Plot customisation

Editing the plots style

General edits

If you want to edit the style of your plots, you will need to edit the file settings/plot_characteristics.yaml. There you will find parameters per plot type, and within those, parameters for each of the available modes, as well as general ones that are applied to all modes.

Map coastline resolution

It is possible to customise the map coastline resolution by changing the map_coastline_resolution variable under the map section in the plot characteristics file.

There are 3 options as present:

  • low: 110m in resolution

  • medium: 50m in resolution (default)

  • high: 10m in resolution

Map background

Users can define the type of background that is plotted on the map. This can be set by changing the background variable under the map section.

There are 3 available standard options:

  • providentia: The standard white and grey combination that has been historically available (default)

  • blue_marble: NASA’s blue marble product

  • shaded_relief: Imagery showing changes in elevation

Users can easily add any type of background by putting an image file in the providentia/dependencies/resources folder, with the filename named in the same way as in the plot characteristics file, e.g. blue_marble.png and "background": "blue_marble".

Custom colorbars

Users can define the color and bounds of the colorbar (cmap, vmin and vmax) per species using a dictionary, with the keys being the names of the species inside basic_stats.yaml and model_bias_stats.yaml. An example can be seen in the code below:

"Mean":        {"function": "calculate_mean", 
                "order": 0, 
                "label": "Mean", 
                "arguments": {}, 
                "units": "[measurement_units]", 
                "minimum_bias": [0.0],
                "vmin_absolute": {"sconco3": 0, "sconcno2": 0},
                "vmax_absolute": {"sconco3": 20, "sconcno2": 5}, 
                "vmin_bias": {}, 
                "vmax_bias": {},
                "cmap_absolute": "viridis",
                "cmap_bias": "RdYlBu_r"},

If they define the cmap, they will need to give a complete list of cmap options for each of the species that they load or otherwise a warning will appear.
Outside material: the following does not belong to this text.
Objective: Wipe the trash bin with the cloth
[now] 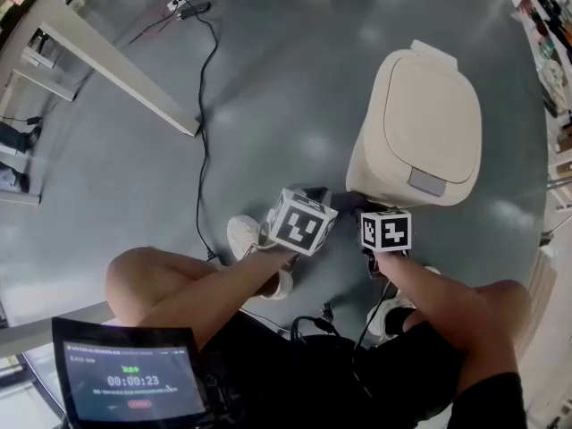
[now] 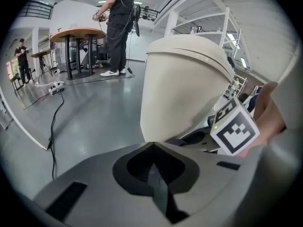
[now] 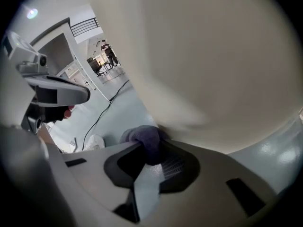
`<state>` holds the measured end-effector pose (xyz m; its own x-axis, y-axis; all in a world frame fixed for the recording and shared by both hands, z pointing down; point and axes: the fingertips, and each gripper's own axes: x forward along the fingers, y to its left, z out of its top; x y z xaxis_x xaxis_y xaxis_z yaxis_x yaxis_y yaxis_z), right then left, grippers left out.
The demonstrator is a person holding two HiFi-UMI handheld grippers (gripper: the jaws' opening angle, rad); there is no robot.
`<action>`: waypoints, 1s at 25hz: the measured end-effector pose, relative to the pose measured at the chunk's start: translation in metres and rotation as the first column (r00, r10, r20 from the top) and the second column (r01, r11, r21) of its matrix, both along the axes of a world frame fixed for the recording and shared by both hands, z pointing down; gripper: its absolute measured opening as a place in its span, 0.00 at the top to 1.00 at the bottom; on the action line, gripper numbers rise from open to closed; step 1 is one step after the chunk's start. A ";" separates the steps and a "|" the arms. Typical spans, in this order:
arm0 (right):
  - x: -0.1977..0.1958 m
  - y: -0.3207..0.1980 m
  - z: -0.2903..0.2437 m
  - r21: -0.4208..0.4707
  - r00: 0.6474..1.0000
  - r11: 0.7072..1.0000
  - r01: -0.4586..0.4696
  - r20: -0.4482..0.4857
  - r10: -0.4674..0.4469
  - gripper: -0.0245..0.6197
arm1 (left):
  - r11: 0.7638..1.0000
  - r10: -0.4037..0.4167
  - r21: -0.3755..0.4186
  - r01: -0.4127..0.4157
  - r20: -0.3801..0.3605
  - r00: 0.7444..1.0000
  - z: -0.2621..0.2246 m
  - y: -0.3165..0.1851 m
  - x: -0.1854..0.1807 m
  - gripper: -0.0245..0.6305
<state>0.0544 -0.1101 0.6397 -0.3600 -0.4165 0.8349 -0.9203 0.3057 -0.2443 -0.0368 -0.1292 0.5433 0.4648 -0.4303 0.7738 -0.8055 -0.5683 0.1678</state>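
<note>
The beige lidded trash bin [image 1: 420,128] stands on the grey floor just ahead of both grippers. In the right gripper view its curved wall [image 3: 213,56] fills the frame. My right gripper [image 3: 151,148] is shut on a purple cloth [image 3: 142,138], which presses against the bin's lower wall. My left gripper [image 2: 154,150] is shut with nothing in it and sits close to the bin's base [image 2: 182,89]. In the head view, the marker cubes of the left gripper [image 1: 302,222] and right gripper [image 1: 386,231] sit side by side at the bin's near side, hiding the jaws.
A black cable [image 1: 204,132] runs across the floor left of the bin, past a white table frame [image 1: 116,61]. My shoes [image 1: 243,235] are beside the grippers. A screen [image 1: 130,378] hangs at lower left. A person [image 2: 116,27] stands by a far table.
</note>
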 end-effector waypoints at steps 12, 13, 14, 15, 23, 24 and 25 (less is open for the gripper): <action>0.047 0.012 -0.003 -0.019 0.996 0.996 -0.084 -0.015 0.083 0.86 | 0.999 0.047 -0.012 -0.047 0.034 0.998 0.004 0.009 0.023 0.97; 0.053 0.013 -0.005 -0.020 0.995 0.995 -0.096 -0.017 0.096 0.86 | 0.998 0.056 -0.010 -0.055 0.043 0.997 0.005 0.009 0.026 0.97; 0.059 0.015 -0.006 -0.021 0.994 0.994 -0.108 -0.020 0.107 0.86 | 0.998 0.064 -0.008 -0.063 0.051 0.997 0.005 0.009 0.029 0.97; 0.064 0.017 -0.007 -0.019 0.993 0.993 -0.117 -0.022 0.116 0.86 | 0.997 0.073 -0.007 -0.072 0.056 0.996 0.005 0.010 0.033 0.97; 0.120 0.032 -0.001 -0.001 0.979 0.981 -0.195 -0.052 0.195 0.86 | 0.986 0.165 -0.027 -0.163 0.070 0.984 0.013 0.022 0.069 0.97; 0.130 0.034 0.000 0.006 0.977 0.978 -0.209 -0.044 0.209 0.86 | 0.985 0.172 -0.021 -0.171 0.073 0.982 0.016 0.024 0.078 0.97; 0.141 0.036 0.001 0.014 0.973 0.974 -0.227 -0.032 0.227 0.86 | 0.984 0.177 -0.021 -0.176 0.075 0.981 0.019 0.026 0.087 0.97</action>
<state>0.1957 -0.0745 0.6406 -0.2272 -0.4929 0.8399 -0.9735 0.0900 -0.2105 0.0503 -0.1029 0.5620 0.4722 -0.3355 0.8151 -0.7031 -0.7010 0.1188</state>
For vmin and vmax, they can define the bounds for some species and the rest will take the data minimum and maximum values.

Removing extreme stations by their statistical values

If you want to automatically remove stations that have certain statistical values, you will need to add your criteria in the file settings/remove_extreme_stations.yaml. An example of this exists for CAMS:

"CAMS": {"r": ["<0.3"],
         "NMB": ["<-100.0", ">100.0"],
         "NRMSE": [">100.0"]}

The statistics can be general, across all components, or they can be specific per component, for example:

"CAMS": {"r": {"sconco3": ["<0.3"], 
               "sconcno2":[<0.55]},
        "NMB": {"sconco3": ["<-100.0", ">100.0"], 
                "sconcno2": ["<-20.0", ">20.0"]},
        "NRMSE": {"sconco3": [">100.0"], 
                  "sconcno2":[">200.0"]}}

Any absolute statistic can be set to be a bias statistic by adding _bias e.g.:

"p95_bias": ["<10",">20"]

You will also need to add the variable remove_extreme_stations in your configuration file, referencing the group of statistics to filter by that you defined, e.g. CAMS:

remove_extreme_stations=CAMS

Calculating exceedances

In Providentia the exceedances statistic is available in the list of available statistics. How it is currently implemented is simplistic, but users can simply state a threshold/limit value per component or network-component pair, and each instance where values exceed this limit will be counted. Therefore the exceedances statistic simply gives the number of instances above the threshold. The threshold values can be set in the file settings/exceedances.yaml per component, or network-component pair, as so:

sconco3: {
    "units": "nmol mol-1",
    "value": 30.07 
},
EBAS|sconcno2: {
    "units": "nmol mol-1",
    "value": 5.23
}

In the case a threshold is set for a specific component, and per network-component, then the threshold for network-component is taken preferentially.

Dashboard interactive features

Changing the plot style

The style of the plots can be edited by clicking on the burger menus and changing the settings.

menu

Legend picking

Clicking on the legend labels will remove or add data to each of the plots. If the label appears in bold, the data will be visible. If not, it will be hidden.

legend-picking

Changing the statistics

The statistics in the statsummary can be updated from the burger menu.

statsummary-stats

This can also be applied in the timeseries plot by selecting the chunk statistic and temporal resolution.

timeseries-stats

Information on hover

Most plots show information when hovering over them. Take a look for instance at the distribution plot:

distribution-hover

Smoothing

It is possible to add a smoothing line to the timeseries plot and make the points disappear. In order to achieve this, you will need to increase the smooth window, which by default is 0 and bring the marker size down to 0. You can also use the plot option hidedata to hide the points.